- [Work to complete] Look through the data below, and copy each line that carries the word "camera".
• • •
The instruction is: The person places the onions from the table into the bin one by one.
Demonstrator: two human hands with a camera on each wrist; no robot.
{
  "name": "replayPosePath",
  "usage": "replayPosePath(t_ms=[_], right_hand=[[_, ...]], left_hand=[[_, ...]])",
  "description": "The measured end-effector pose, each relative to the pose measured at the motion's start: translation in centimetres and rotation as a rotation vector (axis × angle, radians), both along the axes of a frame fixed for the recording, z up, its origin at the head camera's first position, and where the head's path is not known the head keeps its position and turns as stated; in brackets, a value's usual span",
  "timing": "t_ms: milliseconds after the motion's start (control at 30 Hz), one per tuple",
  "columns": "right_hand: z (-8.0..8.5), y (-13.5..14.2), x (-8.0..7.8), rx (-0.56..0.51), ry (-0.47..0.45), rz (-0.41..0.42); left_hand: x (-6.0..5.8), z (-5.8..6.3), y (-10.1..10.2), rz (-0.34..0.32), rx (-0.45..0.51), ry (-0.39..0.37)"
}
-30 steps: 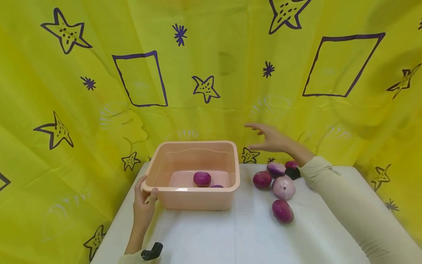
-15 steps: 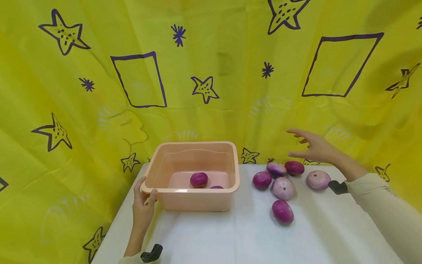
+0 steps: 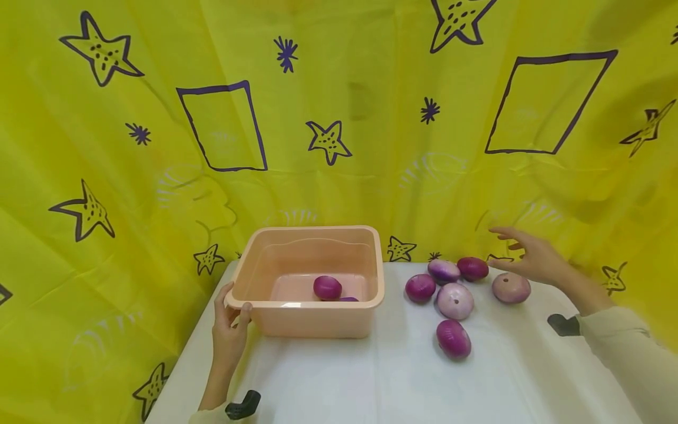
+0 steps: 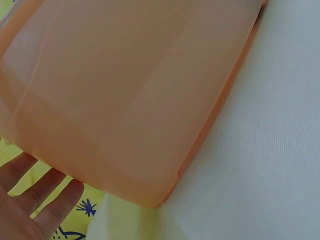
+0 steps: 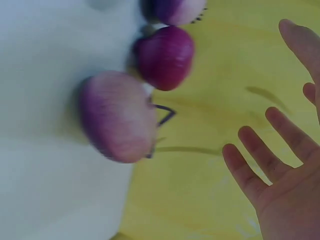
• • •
- [Answer for this exercise]
Demonstrator: two human hands with a camera on each wrist; no robot.
  "description": "The measured end-effector pose, each relative to the pose measured at the motion's start: translation in centimetres and rotation as a rotation vector (axis × angle, radians), both along the axes of a frame fixed for the recording, z up, its origin at the head camera's first position, and where the head's path is not known the head keeps its position and turns as stated; in brackets, a value's usual span",

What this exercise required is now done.